Physics Asked by Loren Rosen on March 27, 2021
Young’s two-slit experiment is generally credited for demonstrating the wave nature of light. But what about a similar experiment with just one slit? My understanding is that this will create an interference pattern. Shouldn’t that be enough to demonstrate light’s wave nature? Perhaps the technology available at the time wasn’t good enough to create interference, or perhaps there’s a plausible wave explanation?
I believe you have that backward. The two-slit experiment demonstrates the wave nature of light.
Light must be quantum because it interacts with single atoms and either has an effect or does not have an effect. It has to do that in a single place. It is established that this is because of the quantum nature of light and not the quantum nature of atoms.
But to create a two-slit interference pattern it must pass through both slits at once, so it has to be in two places. It must be a wave, and be everywhere.
Feynman resolved the paradox. Light is a particle and is in exactly one place at a time. But it has a probability function that travels like a wave, that decides the probability that the photon is in each place.
So a photon is a particle that appears in every possible way to travel exactly like a wave, except when it interacts with matter and acts like a particle.

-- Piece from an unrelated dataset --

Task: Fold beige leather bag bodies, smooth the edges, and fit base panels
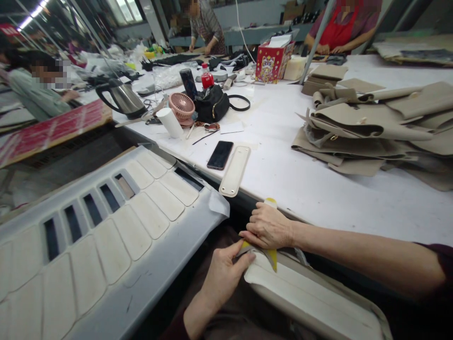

Answered by J Thomas on March 27, 2021
There is no experiment that sends light through one slit or multiple slits where a particle pattern, (one line on the screen) is the result. The particle nature is only revealed when individual photons are sent through the slit or slits, but even in single photon experiments the wave nature is still present. Evidence of the particle nature is evident when individual impacts are recorded on the screen, yet they accumulate to create an interference pattern. The particle nature is never isolated in a slit experiment. The wave nature is alway present.
Answered by Lambda on March 27, 2021
Actually it proves the wave theory. If the slit is narrow enough, then the light would diffract, which cannot be explained using particle nature, rather wave nature has to be used to explain diffraction, so it would actually prove the wave nature of light.